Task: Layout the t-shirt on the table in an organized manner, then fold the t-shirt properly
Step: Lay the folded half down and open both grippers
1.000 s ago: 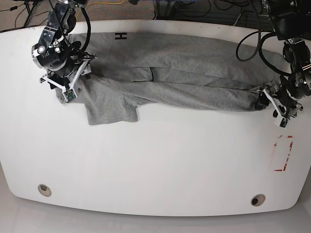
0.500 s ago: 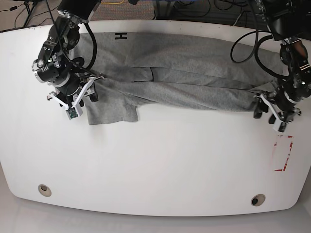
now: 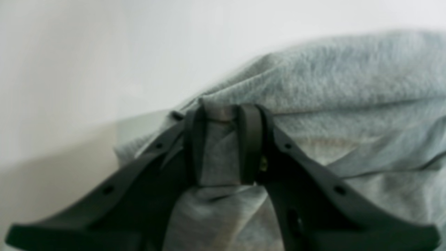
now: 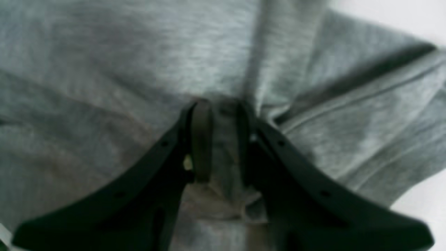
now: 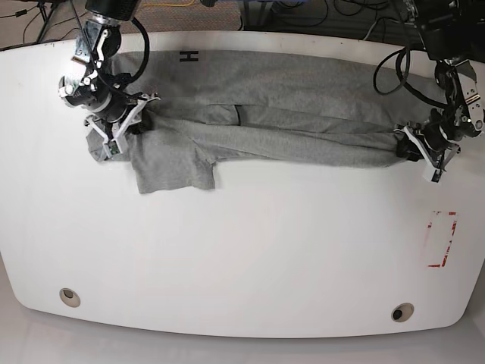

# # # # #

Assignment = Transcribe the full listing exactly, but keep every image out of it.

Result =
Task: Layout the t-shirt on the table in an organized manner, then fold the t-shirt properly
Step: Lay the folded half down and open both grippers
1.000 s ago: 
0.500 s ago: 
now: 
now: 
now: 

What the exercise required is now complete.